[Dataset excerpts]
════
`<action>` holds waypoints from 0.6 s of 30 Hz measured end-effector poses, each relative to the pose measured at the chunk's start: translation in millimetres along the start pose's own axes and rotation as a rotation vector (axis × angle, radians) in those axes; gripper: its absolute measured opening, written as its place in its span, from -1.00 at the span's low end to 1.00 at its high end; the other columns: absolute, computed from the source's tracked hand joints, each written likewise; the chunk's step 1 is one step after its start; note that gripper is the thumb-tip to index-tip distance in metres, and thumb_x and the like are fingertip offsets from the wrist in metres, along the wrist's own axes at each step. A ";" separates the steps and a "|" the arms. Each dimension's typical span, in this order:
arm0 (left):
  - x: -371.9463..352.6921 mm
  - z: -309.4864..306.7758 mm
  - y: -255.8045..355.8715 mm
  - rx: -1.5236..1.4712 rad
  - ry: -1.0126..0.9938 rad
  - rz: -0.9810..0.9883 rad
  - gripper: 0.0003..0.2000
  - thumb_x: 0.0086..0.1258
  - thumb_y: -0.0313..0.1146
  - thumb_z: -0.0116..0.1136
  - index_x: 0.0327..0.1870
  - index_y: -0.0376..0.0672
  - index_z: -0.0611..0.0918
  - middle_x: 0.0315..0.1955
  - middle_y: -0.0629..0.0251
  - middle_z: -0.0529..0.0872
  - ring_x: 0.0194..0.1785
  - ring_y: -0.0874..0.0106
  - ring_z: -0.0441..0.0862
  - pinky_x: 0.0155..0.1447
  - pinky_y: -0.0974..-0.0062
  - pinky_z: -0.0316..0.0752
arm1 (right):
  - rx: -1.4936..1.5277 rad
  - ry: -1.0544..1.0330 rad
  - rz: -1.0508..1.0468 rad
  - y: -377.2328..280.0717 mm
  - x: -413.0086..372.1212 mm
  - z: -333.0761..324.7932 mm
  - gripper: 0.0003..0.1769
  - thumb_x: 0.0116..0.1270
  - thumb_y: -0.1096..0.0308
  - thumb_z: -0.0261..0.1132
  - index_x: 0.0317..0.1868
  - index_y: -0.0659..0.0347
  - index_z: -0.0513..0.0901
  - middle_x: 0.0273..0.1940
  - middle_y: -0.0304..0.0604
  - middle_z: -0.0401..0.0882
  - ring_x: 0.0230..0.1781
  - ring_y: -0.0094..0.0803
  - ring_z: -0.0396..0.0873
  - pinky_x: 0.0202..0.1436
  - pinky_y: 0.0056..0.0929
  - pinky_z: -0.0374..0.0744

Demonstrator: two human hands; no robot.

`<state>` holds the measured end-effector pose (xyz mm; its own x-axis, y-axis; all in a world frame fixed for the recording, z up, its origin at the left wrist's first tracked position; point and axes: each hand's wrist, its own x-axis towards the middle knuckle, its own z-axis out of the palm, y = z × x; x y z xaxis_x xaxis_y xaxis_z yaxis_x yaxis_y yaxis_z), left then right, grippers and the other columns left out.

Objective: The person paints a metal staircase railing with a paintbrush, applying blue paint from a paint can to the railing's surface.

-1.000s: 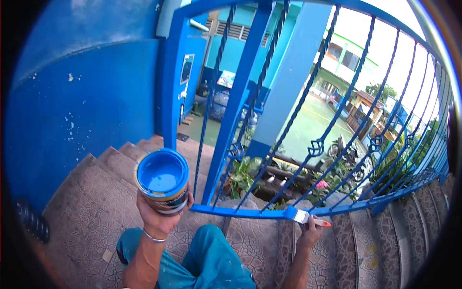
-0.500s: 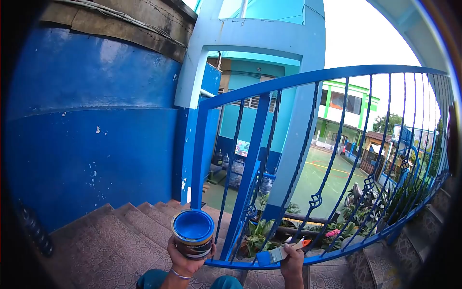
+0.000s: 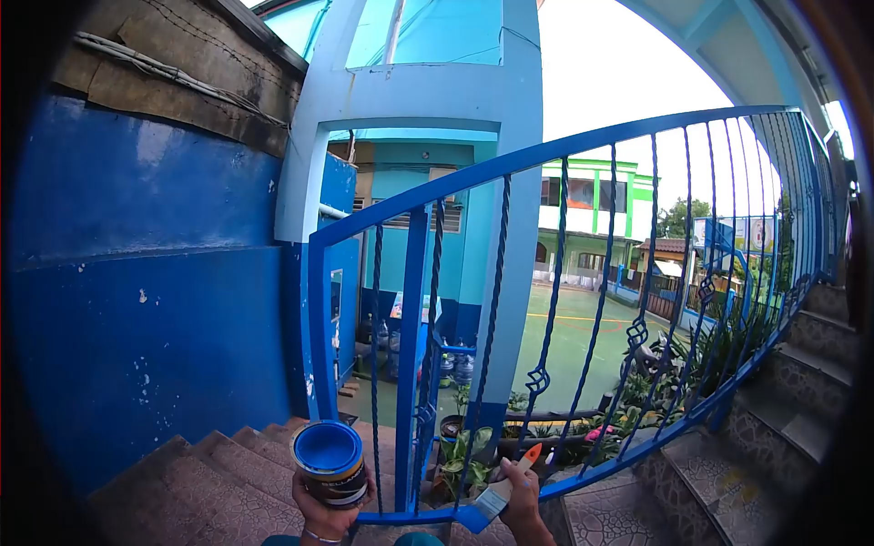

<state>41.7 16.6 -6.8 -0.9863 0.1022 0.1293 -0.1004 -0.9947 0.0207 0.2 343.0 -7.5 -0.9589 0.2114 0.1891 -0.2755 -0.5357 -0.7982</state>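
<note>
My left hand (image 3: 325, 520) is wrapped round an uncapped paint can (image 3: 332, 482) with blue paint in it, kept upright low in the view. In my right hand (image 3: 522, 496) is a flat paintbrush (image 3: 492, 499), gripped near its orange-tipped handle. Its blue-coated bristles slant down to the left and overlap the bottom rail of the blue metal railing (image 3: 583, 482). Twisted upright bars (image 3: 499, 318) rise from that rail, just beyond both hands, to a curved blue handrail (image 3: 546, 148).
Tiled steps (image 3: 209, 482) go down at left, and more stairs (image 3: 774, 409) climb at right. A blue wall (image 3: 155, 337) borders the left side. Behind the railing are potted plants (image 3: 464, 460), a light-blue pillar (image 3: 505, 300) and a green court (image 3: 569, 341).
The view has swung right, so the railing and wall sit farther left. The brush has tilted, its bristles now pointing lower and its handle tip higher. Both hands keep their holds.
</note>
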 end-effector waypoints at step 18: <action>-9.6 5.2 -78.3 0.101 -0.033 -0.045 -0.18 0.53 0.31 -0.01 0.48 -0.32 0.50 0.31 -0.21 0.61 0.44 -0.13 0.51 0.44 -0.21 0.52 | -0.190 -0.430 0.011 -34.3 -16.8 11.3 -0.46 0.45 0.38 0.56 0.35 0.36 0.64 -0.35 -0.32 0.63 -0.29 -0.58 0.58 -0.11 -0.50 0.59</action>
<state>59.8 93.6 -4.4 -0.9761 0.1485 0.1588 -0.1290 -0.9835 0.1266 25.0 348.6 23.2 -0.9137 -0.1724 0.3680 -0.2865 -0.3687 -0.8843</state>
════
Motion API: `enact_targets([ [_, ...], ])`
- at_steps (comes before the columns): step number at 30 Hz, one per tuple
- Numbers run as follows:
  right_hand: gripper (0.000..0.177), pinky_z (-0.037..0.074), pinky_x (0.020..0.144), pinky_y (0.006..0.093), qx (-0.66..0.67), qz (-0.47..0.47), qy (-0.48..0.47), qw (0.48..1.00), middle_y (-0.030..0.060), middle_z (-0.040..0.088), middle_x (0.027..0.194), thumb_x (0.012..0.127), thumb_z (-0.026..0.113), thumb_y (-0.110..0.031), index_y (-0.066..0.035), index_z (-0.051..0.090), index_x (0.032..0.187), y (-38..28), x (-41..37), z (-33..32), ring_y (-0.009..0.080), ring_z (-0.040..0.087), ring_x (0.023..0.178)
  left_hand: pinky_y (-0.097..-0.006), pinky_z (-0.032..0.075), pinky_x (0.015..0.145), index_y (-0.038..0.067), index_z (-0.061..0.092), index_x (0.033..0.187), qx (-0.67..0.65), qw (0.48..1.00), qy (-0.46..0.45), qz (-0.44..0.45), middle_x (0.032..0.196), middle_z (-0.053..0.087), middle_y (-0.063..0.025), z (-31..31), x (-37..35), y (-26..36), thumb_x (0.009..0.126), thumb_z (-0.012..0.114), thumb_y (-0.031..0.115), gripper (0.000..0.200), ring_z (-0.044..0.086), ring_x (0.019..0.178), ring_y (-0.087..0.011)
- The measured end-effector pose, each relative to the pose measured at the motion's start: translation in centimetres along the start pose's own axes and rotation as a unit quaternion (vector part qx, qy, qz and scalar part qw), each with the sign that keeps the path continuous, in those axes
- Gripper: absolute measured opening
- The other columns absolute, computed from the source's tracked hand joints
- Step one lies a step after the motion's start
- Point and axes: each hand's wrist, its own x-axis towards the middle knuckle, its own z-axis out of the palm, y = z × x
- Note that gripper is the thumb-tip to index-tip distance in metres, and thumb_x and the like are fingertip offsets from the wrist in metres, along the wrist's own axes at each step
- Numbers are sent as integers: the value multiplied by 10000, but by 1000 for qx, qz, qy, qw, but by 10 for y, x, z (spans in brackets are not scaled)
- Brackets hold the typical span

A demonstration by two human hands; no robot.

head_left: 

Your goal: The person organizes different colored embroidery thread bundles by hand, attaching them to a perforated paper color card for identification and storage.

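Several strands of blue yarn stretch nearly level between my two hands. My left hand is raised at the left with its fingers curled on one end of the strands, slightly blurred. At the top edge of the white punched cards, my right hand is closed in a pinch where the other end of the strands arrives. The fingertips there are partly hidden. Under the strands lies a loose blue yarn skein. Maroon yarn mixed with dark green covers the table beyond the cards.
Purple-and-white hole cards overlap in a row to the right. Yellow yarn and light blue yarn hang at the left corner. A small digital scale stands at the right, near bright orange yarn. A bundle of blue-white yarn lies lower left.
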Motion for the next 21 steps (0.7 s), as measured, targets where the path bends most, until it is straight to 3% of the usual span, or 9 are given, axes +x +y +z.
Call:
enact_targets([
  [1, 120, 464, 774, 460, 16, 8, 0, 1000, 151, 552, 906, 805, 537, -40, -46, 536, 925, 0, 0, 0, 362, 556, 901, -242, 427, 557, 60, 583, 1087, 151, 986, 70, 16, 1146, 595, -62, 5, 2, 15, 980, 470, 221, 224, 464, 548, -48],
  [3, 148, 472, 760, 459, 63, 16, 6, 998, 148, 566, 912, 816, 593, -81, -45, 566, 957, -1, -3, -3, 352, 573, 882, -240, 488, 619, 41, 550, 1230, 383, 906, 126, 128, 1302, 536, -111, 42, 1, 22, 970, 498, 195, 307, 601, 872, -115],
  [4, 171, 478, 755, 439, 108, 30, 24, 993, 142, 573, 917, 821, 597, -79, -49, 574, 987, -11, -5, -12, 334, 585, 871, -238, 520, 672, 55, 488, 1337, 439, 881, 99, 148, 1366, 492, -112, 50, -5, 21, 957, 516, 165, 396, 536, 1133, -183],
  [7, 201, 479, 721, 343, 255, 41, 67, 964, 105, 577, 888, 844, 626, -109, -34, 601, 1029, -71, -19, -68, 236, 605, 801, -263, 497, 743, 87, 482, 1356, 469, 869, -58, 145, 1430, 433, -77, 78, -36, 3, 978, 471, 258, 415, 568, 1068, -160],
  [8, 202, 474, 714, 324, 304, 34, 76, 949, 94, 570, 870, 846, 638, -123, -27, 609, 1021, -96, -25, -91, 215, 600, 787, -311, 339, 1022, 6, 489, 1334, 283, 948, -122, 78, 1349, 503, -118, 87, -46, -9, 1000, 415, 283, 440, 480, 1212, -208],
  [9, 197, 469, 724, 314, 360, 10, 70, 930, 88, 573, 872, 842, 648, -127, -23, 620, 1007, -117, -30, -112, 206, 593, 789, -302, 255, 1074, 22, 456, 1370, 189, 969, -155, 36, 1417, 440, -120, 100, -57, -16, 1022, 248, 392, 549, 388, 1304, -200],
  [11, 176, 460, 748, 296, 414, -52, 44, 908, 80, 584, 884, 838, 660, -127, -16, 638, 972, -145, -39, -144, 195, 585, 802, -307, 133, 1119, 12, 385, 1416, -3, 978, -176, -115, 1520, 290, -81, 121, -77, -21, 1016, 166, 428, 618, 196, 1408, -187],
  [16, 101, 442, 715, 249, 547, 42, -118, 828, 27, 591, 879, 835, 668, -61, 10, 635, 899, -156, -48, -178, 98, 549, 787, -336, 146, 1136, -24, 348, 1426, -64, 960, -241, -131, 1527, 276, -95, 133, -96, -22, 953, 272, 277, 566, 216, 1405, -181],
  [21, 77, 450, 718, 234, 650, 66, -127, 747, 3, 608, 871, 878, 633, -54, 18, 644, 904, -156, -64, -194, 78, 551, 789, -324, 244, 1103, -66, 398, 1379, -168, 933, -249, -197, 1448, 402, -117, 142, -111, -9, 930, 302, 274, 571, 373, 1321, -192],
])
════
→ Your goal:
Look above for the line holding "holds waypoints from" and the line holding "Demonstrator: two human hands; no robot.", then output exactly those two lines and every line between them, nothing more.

→ Solution to this problem:
`<action>` holds waypoints from 0.6 s of 30 Hz measured end-effector poses, each relative to the pose measured at the chunk's start: translation in millimetres along the start pose's own axes and rotation as a rotation vector (axis × angle, radians) in those axes; gripper: its absolute measured opening, written as its place in its span, from -1.00 at the span's low end to 1.00 at its high end; the other columns: absolute, computed from the source's tracked hand joints, each written likewise; the chunk's step 1 is one step after its start; note that gripper is the thumb-tip to index-tip distance in metres, and thumb_x and the like are fingertip offsets from the wrist in metres, along the wrist's own axes at each step. A ";" separates the steps and a "|" the arms. Each dimension's typical span, in this order:
arm0 (left):
  - x: -371.9463..352.6921 mm
  - z: -309.4864..306.7758 mm
  - y: -255.8045..355.8715 mm
  - rx: -1.5236..1.4712 rad
  - ry: -1.0126..0.9938 rad
  - rz: -0.9810..0.9883 rad
  - gripper: 0.0003..0.2000
  - thumb_x: 0.0086..0.1258
  - thumb_y: -0.0313..0.1146
  - thumb_z: -0.0116..0.1136
  - index_x: 0.0327..0.1870
  - index_y: -0.0376..0.0672
  - index_z: -0.0611..0.0918
  - middle_x: 0.0315..0.1955
  - middle_y: -0.0629..0.0251
  - middle_z: -0.0529..0.0872
  - ring_x: 0.0194..0.1785
  - ring_y: -0.0874..0.0106
  - ring_z: -0.0441..0.0862
  - pinky_x: 0.0155..0.1447
  - pinky_y: -0.0974..-0.0062
  - pinky_z: -0.0316..0.0752
arm1 (right):
  - rx: -1.4936..1.5277 rad
  - ry: -1.0544..1.0330 rad
  - rz: -1.0508..1.0468 rad
  - y: -377.2328..280.0717 mm
  - x: -413.0086..372.1212 mm
  - z: -333.0761..324.7932 mm
  - gripper: 0.0003..0.1769
  - thumb_x: 0.0116..0.1270
  - thumb_y: -0.1096..0.0308
  - thumb_z: -0.0261..0.1132
  - index_x: 0.0317..0.1868
  - index_y: -0.0659..0.0347
  - index_z: -0.0513..0.0901
  - middle_x: 0.0273..0.1940
  - middle_y: -0.0304..0.0604
  - middle_z: -0.0401..0.0882
  - ring_x: 0.0230..0.1781
  - ring_y: -0.0094..0.0803
  - ring_z: -0.0396..0.0873
  - pinky_x: 0.0202..0.1436
  - pinky_y: 0.0056..0.0929
  - pinky_z: -0.0374..0.0744

Demonstrator: two human hands; no robot.

The work on this exercise has been completed.